"Les images de l'époque resurgissent instantanément ces derniers temps", a déclaré l'ancienne ministre des Affaires étrangères Colette Flesch (DP), en faisant référence à la situation de guerre entre l'Ukraine et la Russie. Enfant, elle a été évacuée en mai 1940 pendant la Seconde Guerre mondiale, et elle pensait d'ailleurs depuis bien longtemps que les temps de guerre étaient révolus.

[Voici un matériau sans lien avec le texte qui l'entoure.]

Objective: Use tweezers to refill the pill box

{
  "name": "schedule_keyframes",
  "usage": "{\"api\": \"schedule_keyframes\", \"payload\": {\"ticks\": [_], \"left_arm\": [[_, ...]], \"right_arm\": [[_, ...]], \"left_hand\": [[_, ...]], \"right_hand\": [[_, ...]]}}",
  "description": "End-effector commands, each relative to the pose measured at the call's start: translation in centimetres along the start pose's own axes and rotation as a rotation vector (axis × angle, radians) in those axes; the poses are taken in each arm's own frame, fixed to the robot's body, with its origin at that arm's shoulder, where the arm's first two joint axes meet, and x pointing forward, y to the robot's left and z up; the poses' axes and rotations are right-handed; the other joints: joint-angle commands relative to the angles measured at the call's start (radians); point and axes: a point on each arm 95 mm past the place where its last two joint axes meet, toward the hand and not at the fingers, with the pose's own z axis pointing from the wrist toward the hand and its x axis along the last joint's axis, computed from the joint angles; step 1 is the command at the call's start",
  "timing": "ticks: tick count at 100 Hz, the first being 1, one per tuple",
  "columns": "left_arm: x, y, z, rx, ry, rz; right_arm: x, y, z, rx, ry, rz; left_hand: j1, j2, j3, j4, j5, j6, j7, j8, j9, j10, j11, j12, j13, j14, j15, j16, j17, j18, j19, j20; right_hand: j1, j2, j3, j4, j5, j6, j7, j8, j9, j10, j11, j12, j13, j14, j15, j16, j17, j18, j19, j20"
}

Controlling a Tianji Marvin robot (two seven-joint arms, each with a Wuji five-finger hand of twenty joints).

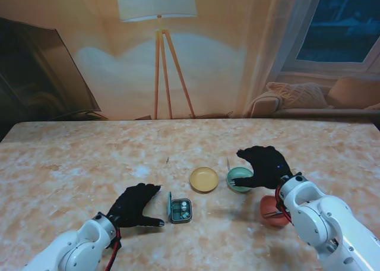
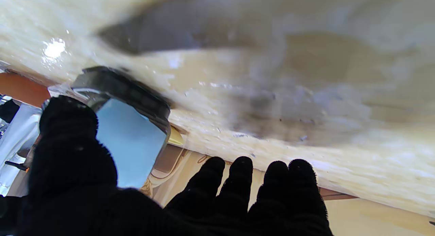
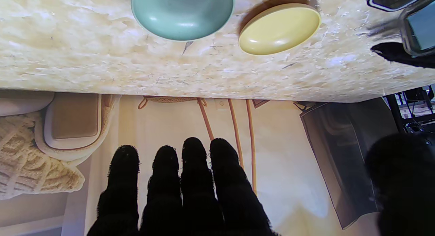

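Observation:
The small dark pill box sits on the marble table with its lid standing up on its left side. My left hand lies flat beside it, fingers spread, the thumb tip close to the box's near corner. The left wrist view shows the bluish clear lid right by the thumb. My right hand hovers over the green bowl, fingers extended and holding nothing. A thin pale sliver beside the green bowl may be the tweezers; it is too small to tell.
A yellow bowl stands between the pill box and the green bowl. A red bowl sits partly under my right forearm. In the right wrist view the yellow bowl and the pill box appear.

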Motion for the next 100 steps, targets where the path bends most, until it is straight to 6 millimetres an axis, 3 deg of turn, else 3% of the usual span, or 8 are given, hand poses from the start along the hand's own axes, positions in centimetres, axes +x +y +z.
{"api": "schedule_keyframes", "payload": {"ticks": [1, 52, 82, 100], "left_arm": [[0.2, 1.0, 0.1, -0.027, 0.005, -0.011], [1.4, 2.2, 2.2, -0.047, 0.054, -0.005], [1.6, 3.4, 2.8, -0.079, 0.072, 0.003], [1.5, 3.8, 2.9, -0.101, 0.079, 0.014]], "right_arm": [[0.6, -0.4, -0.1, 0.012, 0.013, 0.011], [0.2, -0.2, -0.6, -0.006, 0.011, 0.008], [0.3, 0.0, -0.7, -0.029, 0.019, 0.004], [0.5, 0.3, -0.6, -0.051, 0.029, -0.004]], "left_hand": [[-0.023, -0.02, -0.001, -0.009, -0.037, 0.035, -0.031, -0.016, -0.039, 0.02, 0.004, 0.003, -0.03, 0.034, 0.003, -0.01, -0.013, 0.001, 0.005, -0.003], [-0.017, -0.015, -0.001, -0.008, -0.063, 0.068, -0.038, -0.044, -0.054, 0.055, -0.005, -0.012, -0.032, 0.057, 0.005, -0.01, -0.02, 0.021, 0.018, 0.003], [-0.007, -0.018, 0.001, -0.007, -0.059, 0.067, -0.033, -0.055, -0.049, 0.051, -0.001, -0.017, -0.029, 0.059, 0.012, -0.006, -0.014, 0.022, 0.027, 0.007], [-0.002, -0.023, 0.001, -0.007, -0.017, 0.048, -0.014, -0.043, -0.032, 0.038, 0.026, -0.004, -0.024, 0.056, 0.031, 0.004, -0.007, 0.018, 0.041, 0.013]], "right_hand": [[-0.029, -0.019, 0.011, 0.013, -0.019, 0.023, -0.016, -0.001, -0.022, 0.027, -0.001, -0.04, -0.022, 0.004, 0.007, -0.001, -0.009, -0.003, -0.021, -0.014], [-0.003, -0.032, 0.011, 0.016, -0.009, 0.044, -0.011, 0.005, -0.017, 0.039, 0.006, -0.044, -0.024, 0.015, 0.019, 0.004, 0.0, 0.006, -0.041, -0.004], [0.012, -0.032, 0.007, 0.019, -0.001, 0.044, -0.005, 0.008, -0.006, 0.041, 0.014, -0.042, -0.015, 0.02, 0.03, 0.009, 0.011, 0.007, -0.041, 0.004], [0.019, -0.031, 0.006, 0.021, 0.011, 0.039, 0.004, 0.013, 0.003, 0.038, 0.02, -0.039, -0.006, 0.018, 0.035, 0.01, 0.016, 0.005, -0.037, 0.01]]}}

Des milliers de personnes qui doivent fuir leur pays, sans eau, sans électricité et qui se battent pour leur liberté. "Ce qu'il se passe en ce moment en Ukraine est presque plus grave que ce qu'il se passait en 1940", déplore Colette Flesch qui a suivi de près la reconstruction de l'Europe avec beaucoup d'enthousiasme: "je pensais que l'existence de l'UE et de l'OTAN éviteraient une nouvelle guerre", regrette-t-elle en glissant que "le conflit en Ukraine est un réveil très douloureux". Elle a cependant loué l'énorme élan de solidarité envers les Ukrainiens, qu'il s'agisse du gouvernement, des communes ou des citoyens.

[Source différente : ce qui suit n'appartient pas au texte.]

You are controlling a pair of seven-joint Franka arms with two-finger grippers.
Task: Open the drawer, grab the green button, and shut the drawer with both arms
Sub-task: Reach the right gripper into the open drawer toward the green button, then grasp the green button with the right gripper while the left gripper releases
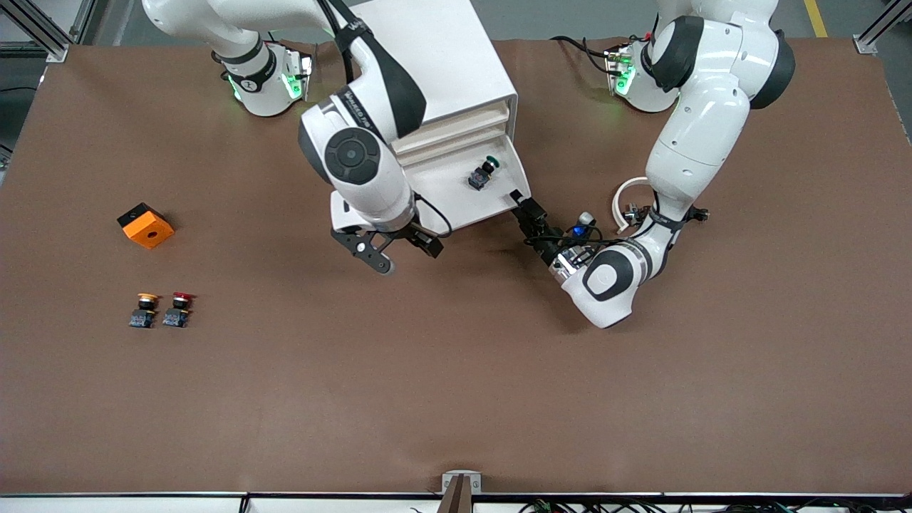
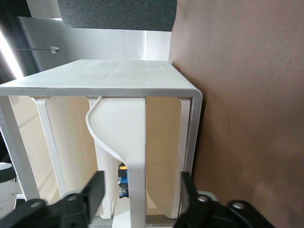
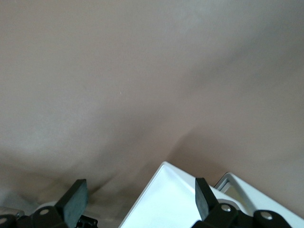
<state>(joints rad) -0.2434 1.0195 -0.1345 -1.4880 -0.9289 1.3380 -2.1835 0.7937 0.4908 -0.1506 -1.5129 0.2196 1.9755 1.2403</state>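
The left gripper (image 1: 519,201) is at the front corner of the one open drawer (image 1: 456,203), fingers apart around its handle (image 2: 124,137). One green button (image 1: 482,173) lies inside. The right gripper (image 1: 399,253) hangs spread wide over the drawer's front edge. Two other buttons (image 1: 159,309) and one orange block (image 1: 145,225) sit toward the right arm's end.

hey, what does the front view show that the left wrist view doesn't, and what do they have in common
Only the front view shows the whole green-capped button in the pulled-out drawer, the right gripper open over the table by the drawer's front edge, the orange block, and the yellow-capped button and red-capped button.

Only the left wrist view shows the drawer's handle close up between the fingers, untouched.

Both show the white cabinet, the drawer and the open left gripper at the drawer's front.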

Colette Flesch a avoué être "surprise par la forte résistance des Ukrainiens", mais selon elle, à ce stade, une participation directe ou plus de soutien de l'Europe ne devraient pas être pris en considération: "Poutine a montré qu'il ne tenait pas ses paroles et si l'OTAN était attaquée, alors il faudrait réagir, et ce serait catastrophique".

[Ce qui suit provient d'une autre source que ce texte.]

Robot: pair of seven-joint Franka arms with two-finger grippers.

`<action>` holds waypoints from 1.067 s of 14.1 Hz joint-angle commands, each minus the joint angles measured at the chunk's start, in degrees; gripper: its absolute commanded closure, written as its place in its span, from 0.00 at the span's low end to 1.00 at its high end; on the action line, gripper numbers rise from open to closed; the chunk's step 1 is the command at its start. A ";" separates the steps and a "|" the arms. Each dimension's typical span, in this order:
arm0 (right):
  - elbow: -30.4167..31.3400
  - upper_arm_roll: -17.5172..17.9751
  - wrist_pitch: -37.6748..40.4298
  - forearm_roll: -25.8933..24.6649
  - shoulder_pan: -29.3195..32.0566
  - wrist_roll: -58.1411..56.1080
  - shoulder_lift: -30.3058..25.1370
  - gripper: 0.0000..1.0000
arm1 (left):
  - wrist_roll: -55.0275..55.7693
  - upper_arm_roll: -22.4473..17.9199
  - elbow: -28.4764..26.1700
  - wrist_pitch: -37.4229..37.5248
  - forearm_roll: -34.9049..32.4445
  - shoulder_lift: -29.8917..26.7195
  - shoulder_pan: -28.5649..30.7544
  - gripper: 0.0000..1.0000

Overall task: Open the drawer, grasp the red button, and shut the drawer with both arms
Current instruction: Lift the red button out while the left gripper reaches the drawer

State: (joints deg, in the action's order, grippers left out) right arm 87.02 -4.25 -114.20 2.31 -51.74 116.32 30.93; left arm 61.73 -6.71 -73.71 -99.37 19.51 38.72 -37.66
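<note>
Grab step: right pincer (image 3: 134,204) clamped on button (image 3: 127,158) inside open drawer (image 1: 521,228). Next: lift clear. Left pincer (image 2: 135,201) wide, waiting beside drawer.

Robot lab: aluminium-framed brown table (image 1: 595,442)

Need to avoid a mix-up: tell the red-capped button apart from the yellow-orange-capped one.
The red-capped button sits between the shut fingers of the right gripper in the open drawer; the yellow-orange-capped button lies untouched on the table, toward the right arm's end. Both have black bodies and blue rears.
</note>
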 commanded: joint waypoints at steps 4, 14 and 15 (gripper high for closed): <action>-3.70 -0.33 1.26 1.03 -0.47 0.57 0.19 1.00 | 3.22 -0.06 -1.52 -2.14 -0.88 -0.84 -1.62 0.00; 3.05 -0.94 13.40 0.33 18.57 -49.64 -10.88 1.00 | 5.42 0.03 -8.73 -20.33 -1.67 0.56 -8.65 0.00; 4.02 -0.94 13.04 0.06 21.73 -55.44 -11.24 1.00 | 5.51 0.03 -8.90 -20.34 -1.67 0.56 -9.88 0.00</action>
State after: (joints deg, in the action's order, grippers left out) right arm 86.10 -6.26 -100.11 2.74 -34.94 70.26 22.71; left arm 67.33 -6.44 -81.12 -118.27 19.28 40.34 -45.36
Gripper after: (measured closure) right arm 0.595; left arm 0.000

Les sanctions contre la Russie sont un "geste" pour l'Ukraine que les autres pays ont dû poser, mais l'ancienne ministre relativise: "l'effet des sanctions est généralement moindre qu'espéré mais il ne faut pas se faire d'illusion, la Russie se défendra envers l'Europe avec des sanctions à son tour".
La hausse des prix de l'énergie est déjà une réalité dans nos pays. Le gouvernement a d'ailleurs annoncé une tripartite afin de trouver des solutions durables pour les citoyens. Colette Flesch est d'avis que l'index sera également discuté lors de ces réunions qui, selon elle, "ont des effets en amont et en aval mais ces discussions avec les forces vives de la nation sont la meilleure manière de trouver les bonnes solutions, qui sont d'ailleurs le plus souvent des compromis".
Colette Flesch explique que "être économe n'est jamais une mauvaise idée, mais c'est aussi le plus dur, surtout dans une société comme on la connaît depuis l'après-guerre, où tout a évolué de manière positive". Elle avoue enfin ne pas arriver à se faire à l'idée que les temps redeviendraient plus difficiles pour tout le monde.